Surrounded by just pasture type land. No close neighbors.
Both are very contented.......she is in management at I.K.E.A. He also has a good career..........they enjoy getting away into the wilderness camping and so on..........and they also enjoy ice fishing in the winter months.
Denmark is a short hop and skip from their location in southern Sweden. They can go to Renaissance Fairs, etc.
They also are able to travel all over Europe as easily as we are able to fly to Florida from Vermont.......
They have flown to the South Pole to see the penguins (to photograph them); they have traveled in Italy , etc.
I would say that people who live in homogenous type societies are happier than those who live in non homogenous societies.

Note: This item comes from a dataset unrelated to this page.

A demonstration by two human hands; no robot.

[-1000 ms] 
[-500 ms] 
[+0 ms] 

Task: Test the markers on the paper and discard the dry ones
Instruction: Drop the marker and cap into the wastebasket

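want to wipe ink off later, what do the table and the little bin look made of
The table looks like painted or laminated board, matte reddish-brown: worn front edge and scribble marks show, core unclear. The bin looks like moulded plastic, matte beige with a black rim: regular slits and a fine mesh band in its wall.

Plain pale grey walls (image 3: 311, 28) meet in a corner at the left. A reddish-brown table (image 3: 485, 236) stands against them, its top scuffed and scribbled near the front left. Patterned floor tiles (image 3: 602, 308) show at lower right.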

Basically, their outlooks on life, their customs, and so on and so forth...their cultural values, would be similar.......not taking into account generational differences which happen in all societies.
Sweden also is a socialist type country and even university is provided for (higher education).

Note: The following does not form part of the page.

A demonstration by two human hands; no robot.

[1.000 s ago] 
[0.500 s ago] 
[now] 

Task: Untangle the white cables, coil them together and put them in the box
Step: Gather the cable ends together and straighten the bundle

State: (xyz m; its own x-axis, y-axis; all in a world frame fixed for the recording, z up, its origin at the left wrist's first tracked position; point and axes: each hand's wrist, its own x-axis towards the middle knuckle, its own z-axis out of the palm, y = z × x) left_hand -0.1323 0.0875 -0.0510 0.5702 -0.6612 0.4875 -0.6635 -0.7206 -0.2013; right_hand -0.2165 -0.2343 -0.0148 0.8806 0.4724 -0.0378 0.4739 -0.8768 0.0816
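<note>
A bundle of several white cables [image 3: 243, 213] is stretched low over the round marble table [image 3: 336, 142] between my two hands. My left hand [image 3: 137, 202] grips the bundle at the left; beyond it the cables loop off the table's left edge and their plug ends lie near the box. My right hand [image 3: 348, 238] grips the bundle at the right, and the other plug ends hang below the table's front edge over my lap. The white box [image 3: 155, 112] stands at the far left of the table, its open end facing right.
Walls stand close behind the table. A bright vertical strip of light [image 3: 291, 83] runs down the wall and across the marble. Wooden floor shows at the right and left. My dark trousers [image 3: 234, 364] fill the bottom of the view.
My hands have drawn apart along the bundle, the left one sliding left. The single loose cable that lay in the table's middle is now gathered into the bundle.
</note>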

Sweden was also "ahead" in giving dads paternity leave when a baby was born, etc.
However, it isn't always about medical care............as far as being happy, but that also is provided in Sweden.

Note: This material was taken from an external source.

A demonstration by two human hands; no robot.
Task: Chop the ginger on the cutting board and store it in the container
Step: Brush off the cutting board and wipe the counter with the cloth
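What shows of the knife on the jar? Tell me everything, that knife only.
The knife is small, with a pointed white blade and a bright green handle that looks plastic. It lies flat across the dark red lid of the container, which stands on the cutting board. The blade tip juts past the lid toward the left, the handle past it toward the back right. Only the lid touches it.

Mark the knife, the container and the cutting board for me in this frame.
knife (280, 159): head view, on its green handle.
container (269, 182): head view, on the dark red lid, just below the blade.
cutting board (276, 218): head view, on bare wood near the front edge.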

I have a friend who was born in Switzerland.......she returns every now and then; however, she chose to raise her children in the U.S. The fact that Switzerland is a neutral country does permit its citizens to not worry about war so much.....at least their participation in it.
Ironically, her American raised daughter has chosen to raise her own family in The Netherlands, where her husband was born...........they also are content there; visited us last summer. She was raised in Vermont.
Vermont used to be a homogenous type state when we first arrived in 1970........however, it has a lot more diversity now.....especially up near the University of Vermont in Burlington on Lake Champlain......they actually have resettled various ethnic groups in Vermont via our U.S. Government resettlement programs.
But, I do recall the "old Vermont" and when it was a homogenous type society with salt of the earth dairy farmers, apple growers, villagers, towns folk whose ancestors had been born and raised here........life was simpler.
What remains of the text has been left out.